Items from a dataset
---

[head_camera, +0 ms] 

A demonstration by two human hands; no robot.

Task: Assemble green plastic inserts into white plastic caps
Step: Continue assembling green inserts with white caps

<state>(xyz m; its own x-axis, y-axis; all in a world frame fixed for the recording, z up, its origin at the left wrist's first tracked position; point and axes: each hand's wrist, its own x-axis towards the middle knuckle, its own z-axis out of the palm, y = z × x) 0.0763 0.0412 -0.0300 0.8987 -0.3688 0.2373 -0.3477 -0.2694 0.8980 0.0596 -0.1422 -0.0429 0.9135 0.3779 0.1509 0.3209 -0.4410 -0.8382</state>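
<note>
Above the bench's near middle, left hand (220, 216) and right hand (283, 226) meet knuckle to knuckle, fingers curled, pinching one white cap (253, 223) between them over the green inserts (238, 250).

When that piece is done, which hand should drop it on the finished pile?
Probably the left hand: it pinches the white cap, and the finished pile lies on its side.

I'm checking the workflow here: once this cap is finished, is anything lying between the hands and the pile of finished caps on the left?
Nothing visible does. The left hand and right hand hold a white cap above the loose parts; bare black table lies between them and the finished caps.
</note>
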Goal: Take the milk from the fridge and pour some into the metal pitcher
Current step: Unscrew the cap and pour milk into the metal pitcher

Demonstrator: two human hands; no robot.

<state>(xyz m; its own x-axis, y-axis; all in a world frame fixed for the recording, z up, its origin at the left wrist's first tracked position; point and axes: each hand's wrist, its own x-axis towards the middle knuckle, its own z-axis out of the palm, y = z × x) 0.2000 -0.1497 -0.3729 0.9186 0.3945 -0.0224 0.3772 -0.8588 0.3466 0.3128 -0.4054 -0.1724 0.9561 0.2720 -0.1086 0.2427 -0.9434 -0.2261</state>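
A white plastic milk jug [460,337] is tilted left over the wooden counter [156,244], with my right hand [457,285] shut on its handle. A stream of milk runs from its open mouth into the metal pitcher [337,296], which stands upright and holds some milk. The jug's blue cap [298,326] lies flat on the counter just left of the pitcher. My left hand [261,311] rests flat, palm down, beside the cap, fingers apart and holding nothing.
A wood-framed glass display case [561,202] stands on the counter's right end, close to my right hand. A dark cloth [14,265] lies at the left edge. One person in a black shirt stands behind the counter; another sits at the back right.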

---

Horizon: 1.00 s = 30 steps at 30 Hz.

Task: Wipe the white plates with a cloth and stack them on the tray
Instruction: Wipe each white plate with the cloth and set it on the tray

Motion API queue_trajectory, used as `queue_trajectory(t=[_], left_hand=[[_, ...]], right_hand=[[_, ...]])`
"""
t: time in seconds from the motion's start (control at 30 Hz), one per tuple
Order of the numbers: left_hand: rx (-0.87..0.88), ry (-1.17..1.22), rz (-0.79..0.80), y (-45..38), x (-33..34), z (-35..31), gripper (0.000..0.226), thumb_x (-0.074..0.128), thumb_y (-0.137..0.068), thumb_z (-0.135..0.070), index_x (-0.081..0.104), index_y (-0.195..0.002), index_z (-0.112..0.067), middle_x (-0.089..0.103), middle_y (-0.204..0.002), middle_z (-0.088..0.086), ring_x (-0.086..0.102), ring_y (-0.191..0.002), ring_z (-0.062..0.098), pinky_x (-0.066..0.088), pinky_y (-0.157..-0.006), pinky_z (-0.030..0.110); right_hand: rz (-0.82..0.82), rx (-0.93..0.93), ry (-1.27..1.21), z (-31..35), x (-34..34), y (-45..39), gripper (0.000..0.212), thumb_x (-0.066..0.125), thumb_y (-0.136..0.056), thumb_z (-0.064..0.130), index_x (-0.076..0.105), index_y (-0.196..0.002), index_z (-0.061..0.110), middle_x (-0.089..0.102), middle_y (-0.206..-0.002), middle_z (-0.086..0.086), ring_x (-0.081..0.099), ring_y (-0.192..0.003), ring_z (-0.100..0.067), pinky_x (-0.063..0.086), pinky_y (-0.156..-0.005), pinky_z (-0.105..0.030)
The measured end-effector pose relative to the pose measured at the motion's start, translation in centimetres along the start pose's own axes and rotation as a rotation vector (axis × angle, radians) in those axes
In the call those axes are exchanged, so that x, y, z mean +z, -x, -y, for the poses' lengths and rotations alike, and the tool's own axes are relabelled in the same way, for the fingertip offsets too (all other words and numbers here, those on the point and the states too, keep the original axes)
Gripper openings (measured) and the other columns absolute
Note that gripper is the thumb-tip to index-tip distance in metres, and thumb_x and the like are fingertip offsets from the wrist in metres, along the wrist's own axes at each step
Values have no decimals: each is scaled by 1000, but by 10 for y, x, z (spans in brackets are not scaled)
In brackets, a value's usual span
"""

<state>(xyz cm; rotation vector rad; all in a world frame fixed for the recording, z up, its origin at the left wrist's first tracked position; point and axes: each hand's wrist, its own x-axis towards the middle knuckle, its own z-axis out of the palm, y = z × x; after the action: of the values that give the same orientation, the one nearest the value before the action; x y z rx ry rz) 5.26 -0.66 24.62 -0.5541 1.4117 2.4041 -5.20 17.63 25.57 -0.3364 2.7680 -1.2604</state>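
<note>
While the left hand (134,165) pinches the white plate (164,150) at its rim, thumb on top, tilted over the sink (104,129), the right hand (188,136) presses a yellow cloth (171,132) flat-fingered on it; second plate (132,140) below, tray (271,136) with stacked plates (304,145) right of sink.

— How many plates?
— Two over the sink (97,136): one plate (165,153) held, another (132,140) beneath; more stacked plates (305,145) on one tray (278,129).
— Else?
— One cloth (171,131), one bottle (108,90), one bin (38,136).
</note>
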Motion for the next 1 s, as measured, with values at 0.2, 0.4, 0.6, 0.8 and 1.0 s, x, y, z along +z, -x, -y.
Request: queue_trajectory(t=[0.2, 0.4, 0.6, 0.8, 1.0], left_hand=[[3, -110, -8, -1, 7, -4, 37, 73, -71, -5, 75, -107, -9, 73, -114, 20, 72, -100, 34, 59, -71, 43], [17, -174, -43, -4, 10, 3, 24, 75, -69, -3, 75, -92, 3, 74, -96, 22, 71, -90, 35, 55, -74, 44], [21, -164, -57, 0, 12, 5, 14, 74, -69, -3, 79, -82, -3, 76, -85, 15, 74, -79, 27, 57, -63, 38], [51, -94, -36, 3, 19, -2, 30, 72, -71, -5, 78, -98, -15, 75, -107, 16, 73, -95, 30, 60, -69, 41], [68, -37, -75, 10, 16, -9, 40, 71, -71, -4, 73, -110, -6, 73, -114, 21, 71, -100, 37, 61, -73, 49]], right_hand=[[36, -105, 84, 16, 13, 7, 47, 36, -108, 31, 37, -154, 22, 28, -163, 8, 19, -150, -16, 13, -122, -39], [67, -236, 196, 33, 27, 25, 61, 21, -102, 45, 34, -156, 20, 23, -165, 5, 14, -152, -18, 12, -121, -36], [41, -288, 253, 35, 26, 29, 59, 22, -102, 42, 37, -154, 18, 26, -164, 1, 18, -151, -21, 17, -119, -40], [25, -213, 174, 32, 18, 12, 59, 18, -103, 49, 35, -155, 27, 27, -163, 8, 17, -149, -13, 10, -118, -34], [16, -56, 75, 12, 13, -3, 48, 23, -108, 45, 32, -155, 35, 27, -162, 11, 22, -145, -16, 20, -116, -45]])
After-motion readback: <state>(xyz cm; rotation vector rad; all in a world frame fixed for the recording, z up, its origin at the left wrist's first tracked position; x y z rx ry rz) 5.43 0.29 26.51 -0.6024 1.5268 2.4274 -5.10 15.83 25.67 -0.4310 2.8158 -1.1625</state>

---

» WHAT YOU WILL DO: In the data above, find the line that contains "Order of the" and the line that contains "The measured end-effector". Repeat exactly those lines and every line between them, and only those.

» COMPLETED EXERCISE:
Order of the numbers: left_hand: rx (-0.87..0.88), ry (-1.17..1.22), rz (-0.79..0.80), y (-45..38), x (-33..34), z (-35..31), gripper (0.000..0.226), thumb_x (-0.074..0.128), thumb_y (-0.137..0.068), thumb_z (-0.135..0.070), index_x (-0.081..0.104), index_y (-0.195..0.002), index_z (-0.112..0.067), middle_x (-0.089..0.103), middle_y (-0.204..0.002), middle_z (-0.088..0.086), ring_x (-0.086..0.102), ring_y (-0.191..0.002), ring_z (-0.062..0.098), pinky_x (-0.066..0.088), pinky_y (-0.157..-0.006), pinky_z (-0.030..0.110); right_hand: rz (-0.82..0.82), rx (-0.93..0.93), ry (-1.27..1.21), z (-31..35), x (-34..34), y (-45..39), gripper (0.000..0.212), thumb_x (-0.066..0.125), thumb_y (-0.136..0.056), thumb_z (-0.064..0.130), index_x (-0.076..0.105), index_y (-0.196..0.002), index_z (-0.061..0.110), middle_x (-0.089..0.102), middle_y (-0.206..-0.002), middle_z (-0.086..0.086), ring_x (-0.081..0.099), ring_y (-0.192..0.003), ring_z (-0.100..0.067), pinky_x (-0.063..0.086), pinky_y (-0.156..-0.005), pinky_z (-0.105..0.030)
The measured end-effector pose relative to the pose measured at the motion's start, translation in centimetres along the start pose's own axes and rotation as a rotation vector (axis × angle, radians) in those axes

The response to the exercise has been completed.